Keywords: Acute glomerulonephritis, blindness, hypertension, posterior reversible encephalopathy syndrome

How to cite this article:
Kaarthigeyan K, Vijayalakshmi A M. Cortical blindness in a child with acute glomerulonephritis. Indian J Nephrol 2012;22:42-4

How to cite this URL:
Kaarthigeyan K, Vijayalakshmi A M. Cortical blindness in a child with acute glomerulonephritis.
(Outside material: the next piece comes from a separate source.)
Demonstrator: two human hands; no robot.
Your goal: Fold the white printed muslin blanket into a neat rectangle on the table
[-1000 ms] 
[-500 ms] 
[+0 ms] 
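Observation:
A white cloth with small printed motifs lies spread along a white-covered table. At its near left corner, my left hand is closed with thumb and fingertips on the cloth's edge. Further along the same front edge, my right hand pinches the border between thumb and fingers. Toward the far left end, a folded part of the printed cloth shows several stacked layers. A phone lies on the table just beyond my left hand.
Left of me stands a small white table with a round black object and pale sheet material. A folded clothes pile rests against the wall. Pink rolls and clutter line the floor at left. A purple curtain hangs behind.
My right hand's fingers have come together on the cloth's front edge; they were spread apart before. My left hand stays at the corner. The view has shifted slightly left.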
Indian J Nephrol [serial online] 2012 [cited 2022 Jun 29];22:42-4. Available from:

  Introduction Top

Posterior reversible encephalopathy syndrome (PRES) refers to a clinico-radiological entity characterized by headache, confusion, visual disturbances, seizures, and posterior transient changes on neuroimaging. It represents a localized manifestation of hypertensive encephalopathy occurring secondary to hypertensive crisis. [1] We report a child with PRES revealing post-streptococcal acute glomerulonephritis (PSGN).

  Case Report Top

A 9-year-old girl presented to the ER with history of low-grade fever for 7 days, sudden onset headache for 2 days, altered sensorium and three episodes of tonic clonic seizures since the previous day and loss of vision over the past 12 h. On examination, she was afebrile, irritable with altered sensorium, and mild puffiness of face. Her blood pressure (BP) was 136/100 mm Hg (>95 th percentile for her age). Her other vital parameters and anthropometry were normal. Her pupils were bilaterally equal and reacting to light, with normal fundus examination. She had no other focal neurological deficits and had no signs of any meningeal irritation. Abdomen was mildly distended and there was no organomegaly. Other systemic examinations were normal. She was started on anti-hypertensive (sublingual nifedepine), fluid and salt restriction, anti-edema measures, anticonvulsants, and other supportive care. Her BP was carefully monitored.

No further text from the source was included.